Note
Go to the end to download the full example code
Generic Data Transforms#
Besides explicit gait specific algorithms, we also provide a set of generic data transforms, which can be used as part of an algorithm or to pre-process the data before applying a gait specific algorithm.
Examples for such generic data transforms are:
Resampling
Filtering
…
This example provides some high level information about how to use these generic data transforms and implement your own. If you want to learn how to work with specific data transforms, please refer to the respective example.
Why a more complicated interface?#
Many of the transforms we provide as algorithm classes could be perfectly covered by a simple function. Frankly, many of them actually are already implemented as functions in other scientific python packages (e.g. scipy). However, wrapping them again by a custom code object has a couple of advantages:
We can add input and output data handling specific to our datatypes
We can change defaults and how the method is called, in particular if we use a method for something that it was not intended for (e.g. using cwt as a filter)
Adding our own docstrings and examples that explain the usage in the specific context of gait analysis
In addition, wrapping them in custom classes based on the tpcp.Algorithm class allows us to separate
configuration (parameters passed to the __init__ method) an execution of the transform (calling the transform
method).
This unifies the calling interface of all transforms and allows us to use them in a pipeline, further it allows to pass
around transformation objects as arguments to other methods and algorithms (see example below).
Creating your own data transform#
To understand how generic data transforms work, we will create a simple example transform, that we can then use for further examples.
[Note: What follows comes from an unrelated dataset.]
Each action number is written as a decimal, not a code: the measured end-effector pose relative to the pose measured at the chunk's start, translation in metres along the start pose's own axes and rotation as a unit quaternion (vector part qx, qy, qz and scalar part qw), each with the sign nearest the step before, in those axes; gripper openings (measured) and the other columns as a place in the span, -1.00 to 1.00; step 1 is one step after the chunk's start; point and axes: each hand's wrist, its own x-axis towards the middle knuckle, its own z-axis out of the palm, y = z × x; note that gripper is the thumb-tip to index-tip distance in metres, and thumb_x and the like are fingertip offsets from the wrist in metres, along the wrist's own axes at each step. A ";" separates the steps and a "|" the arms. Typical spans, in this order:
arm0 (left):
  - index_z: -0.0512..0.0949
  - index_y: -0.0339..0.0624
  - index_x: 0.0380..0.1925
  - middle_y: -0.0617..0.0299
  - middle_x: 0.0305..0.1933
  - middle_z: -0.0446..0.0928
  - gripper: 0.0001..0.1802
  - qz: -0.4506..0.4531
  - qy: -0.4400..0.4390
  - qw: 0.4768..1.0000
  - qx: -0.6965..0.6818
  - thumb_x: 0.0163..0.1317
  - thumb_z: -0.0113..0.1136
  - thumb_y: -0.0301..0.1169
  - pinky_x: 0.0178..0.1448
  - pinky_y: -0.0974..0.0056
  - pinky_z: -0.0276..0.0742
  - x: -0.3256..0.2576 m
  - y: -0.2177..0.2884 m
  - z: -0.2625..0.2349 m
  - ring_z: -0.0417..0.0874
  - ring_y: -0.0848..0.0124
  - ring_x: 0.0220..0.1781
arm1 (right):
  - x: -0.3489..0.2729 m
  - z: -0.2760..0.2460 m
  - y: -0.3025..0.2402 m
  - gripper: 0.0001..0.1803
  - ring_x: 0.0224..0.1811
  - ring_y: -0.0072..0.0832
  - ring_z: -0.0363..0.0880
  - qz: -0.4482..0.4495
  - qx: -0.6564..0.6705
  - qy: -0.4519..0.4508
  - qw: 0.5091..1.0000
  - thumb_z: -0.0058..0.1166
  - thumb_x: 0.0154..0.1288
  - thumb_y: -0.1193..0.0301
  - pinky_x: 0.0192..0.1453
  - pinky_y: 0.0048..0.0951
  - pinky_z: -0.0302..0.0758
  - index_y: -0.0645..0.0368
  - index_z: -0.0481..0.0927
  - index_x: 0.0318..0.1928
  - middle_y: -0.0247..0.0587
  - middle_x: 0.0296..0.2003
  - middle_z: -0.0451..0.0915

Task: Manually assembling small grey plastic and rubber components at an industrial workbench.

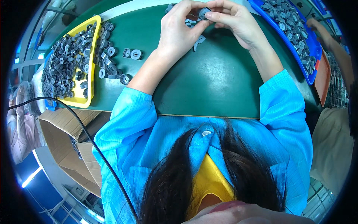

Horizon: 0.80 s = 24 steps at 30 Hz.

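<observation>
Right hand (pixel 241 23) — bare tabletop (pixel 214 80) nearby

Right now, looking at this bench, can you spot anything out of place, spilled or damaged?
Loose grey parts lie on the green table just right of the yellow tray, outside its rim. That looks like spillage, though they may have been set there deliberately. No damage is clear at this size.

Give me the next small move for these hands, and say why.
Perhaps turn the held grey part slightly: the right hand has its thumb against it and the left hand curls close beside it, so both seem placed to steady it.
</observation>
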 end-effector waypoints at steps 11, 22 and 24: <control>0.60 -0.16 0.04 0.10 -0.11 0.57 -0.51 0.081 -0.059 0.995 0.022 0.04 0.48 -0.51 0.21 0.07 0.44 0.002 0.024 -0.007 0.59 0.06 0.01 | 0.012 -0.032 0.018 -0.64 -0.30 -0.63 0.61 0.146 0.151 -0.222 0.952 0.32 0.31 0.45 -0.13 -0.57 0.57 0.30 0.67 0.09 -0.40 -0.24 0.67; 0.66 -0.07 0.12 0.18 0.07 0.68 -0.45 0.165 -0.199 0.964 0.058 0.06 0.54 -0.43 0.32 0.05 0.51 0.006 0.010 -0.020 0.62 0.13 0.19 | 0.005 -0.031 0.023 -0.67 -0.15 -0.45 0.70 0.066 0.091 -0.292 0.950 0.30 0.21 0.53 0.04 -0.39 0.66 0.28 0.69 0.01 -0.24 -0.21 0.71; 0.65 -0.13 0.10 0.16 0.06 0.68 -0.50 0.189 -0.202 0.956 0.099 0.14 0.53 -0.30 0.27 0.06 0.53 0.006 -0.002 -0.025 0.61 0.16 0.20 | 0.001 -0.017 0.012 -0.68 -0.17 -0.46 0.69 0.066 0.069 -0.271 0.958 0.30 0.20 0.53 0.02 -0.40 0.65 0.28 0.69 -0.01 -0.25 -0.24 0.70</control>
We will create two transforms: One that adds a constant and one that multiplies the data by a factor.
The basic things that a data-transform needs are:
Inherit from
BaseTransformer(or one of its subclasses, e.g.BaseFilter)Implement the
transformmethodThe transform method should support data-frames, series, and numpy arrays as input and output. The output should match the input function.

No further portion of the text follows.